# ASSIGNMENT
Transcribe exactly the line containing "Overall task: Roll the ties" and the remaining lines of the listing below, through the very last.

--- INPUT MATERIAL Enclosed Below ---

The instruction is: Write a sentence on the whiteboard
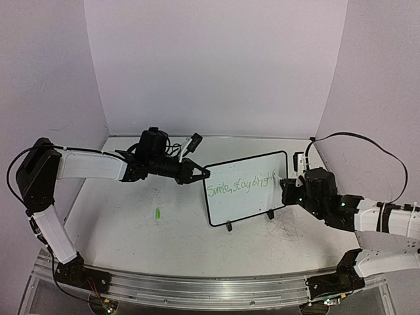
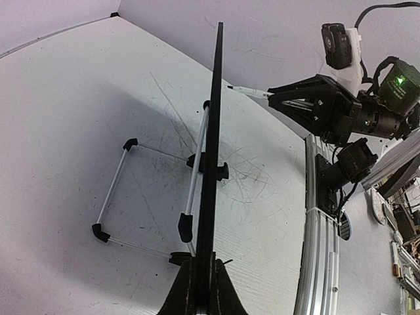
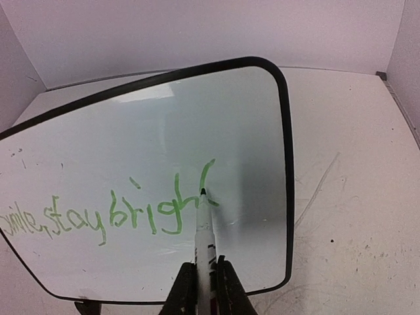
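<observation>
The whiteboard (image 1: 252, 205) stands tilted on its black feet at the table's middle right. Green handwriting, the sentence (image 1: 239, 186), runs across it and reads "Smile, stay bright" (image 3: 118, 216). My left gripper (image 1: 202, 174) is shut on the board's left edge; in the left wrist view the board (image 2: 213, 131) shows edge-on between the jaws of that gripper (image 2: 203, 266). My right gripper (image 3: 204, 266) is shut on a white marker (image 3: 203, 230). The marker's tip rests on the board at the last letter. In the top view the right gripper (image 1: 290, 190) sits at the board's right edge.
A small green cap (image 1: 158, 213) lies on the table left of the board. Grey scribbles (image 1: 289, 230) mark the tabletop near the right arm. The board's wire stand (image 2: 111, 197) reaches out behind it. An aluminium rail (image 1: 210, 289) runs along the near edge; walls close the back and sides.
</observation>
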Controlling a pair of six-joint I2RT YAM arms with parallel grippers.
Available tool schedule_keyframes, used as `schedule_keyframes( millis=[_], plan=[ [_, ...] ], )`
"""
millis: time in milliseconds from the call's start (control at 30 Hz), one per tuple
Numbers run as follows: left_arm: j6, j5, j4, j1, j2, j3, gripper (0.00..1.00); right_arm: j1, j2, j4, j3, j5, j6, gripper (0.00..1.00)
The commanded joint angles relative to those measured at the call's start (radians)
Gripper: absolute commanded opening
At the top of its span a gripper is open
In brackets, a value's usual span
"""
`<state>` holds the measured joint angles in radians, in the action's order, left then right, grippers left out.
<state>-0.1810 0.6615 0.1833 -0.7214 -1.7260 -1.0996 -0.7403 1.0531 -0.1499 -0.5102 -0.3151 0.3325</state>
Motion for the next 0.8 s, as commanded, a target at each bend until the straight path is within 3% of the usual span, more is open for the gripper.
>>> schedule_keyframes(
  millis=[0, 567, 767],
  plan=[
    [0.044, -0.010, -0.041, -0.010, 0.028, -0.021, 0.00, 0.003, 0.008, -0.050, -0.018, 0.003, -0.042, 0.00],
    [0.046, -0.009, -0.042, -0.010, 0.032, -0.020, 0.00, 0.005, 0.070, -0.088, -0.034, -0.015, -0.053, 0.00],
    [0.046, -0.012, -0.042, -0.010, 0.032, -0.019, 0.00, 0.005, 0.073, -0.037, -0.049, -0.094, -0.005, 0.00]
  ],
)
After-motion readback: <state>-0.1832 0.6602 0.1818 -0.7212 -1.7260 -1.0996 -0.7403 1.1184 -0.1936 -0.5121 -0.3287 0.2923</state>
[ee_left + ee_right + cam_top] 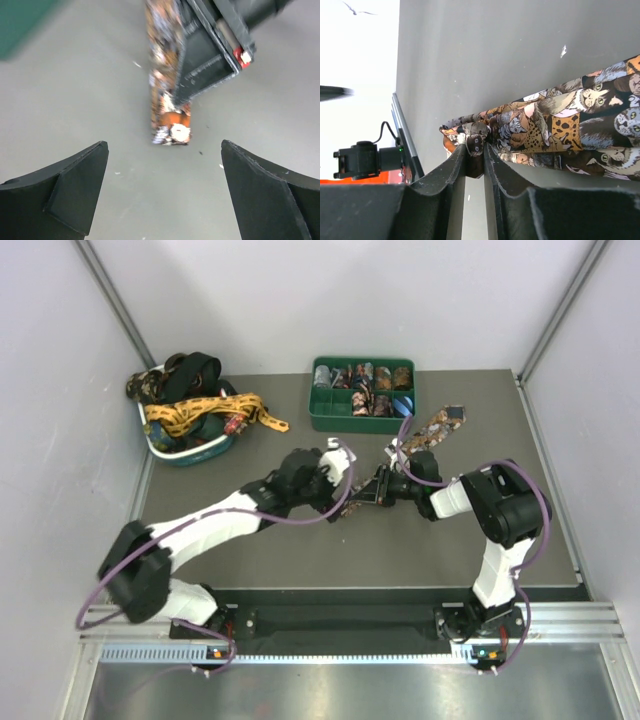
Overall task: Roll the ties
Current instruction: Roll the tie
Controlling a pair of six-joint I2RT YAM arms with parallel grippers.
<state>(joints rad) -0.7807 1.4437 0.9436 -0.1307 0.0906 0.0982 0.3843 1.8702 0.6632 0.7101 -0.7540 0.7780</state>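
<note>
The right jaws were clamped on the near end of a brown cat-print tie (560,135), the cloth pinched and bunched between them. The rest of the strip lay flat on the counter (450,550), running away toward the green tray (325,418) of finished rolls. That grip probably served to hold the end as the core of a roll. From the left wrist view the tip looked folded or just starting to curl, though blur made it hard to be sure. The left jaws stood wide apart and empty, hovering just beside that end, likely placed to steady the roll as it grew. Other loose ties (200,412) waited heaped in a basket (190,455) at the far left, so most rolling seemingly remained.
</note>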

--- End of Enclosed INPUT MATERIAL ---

# ANSWER BOX
Overall task: Roll the ties
Current instruction: Roll the tie
Controlling a pair of six-joint I2RT YAM arms with parallel grippers.
<state>(joints rad) -0.7807 1.4437 0.9436 -0.1307 0.0906 0.0982 0.3843 1.8702 0.6632 0.7101 -0.7540 0.7780</state>
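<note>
The right jaws were clamped on the near end of a brown cat-print tie (560,135), the cloth pinched and bunched between them. The rest of the strip lay flat on the counter (450,550), running away toward the green tray (325,418) of finished rolls. That grip probably served to hold the end as the core of a roll. From the left wrist view the tip looked folded or just starting to curl, though blur made it hard to be sure. The left jaws stood wide apart and empty, hovering just beside that end, likely placed to steady the roll as it grew. Other loose ties (200,412) waited heaped in a basket (190,455) at the far left, so most rolling seemingly remained.
</note>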

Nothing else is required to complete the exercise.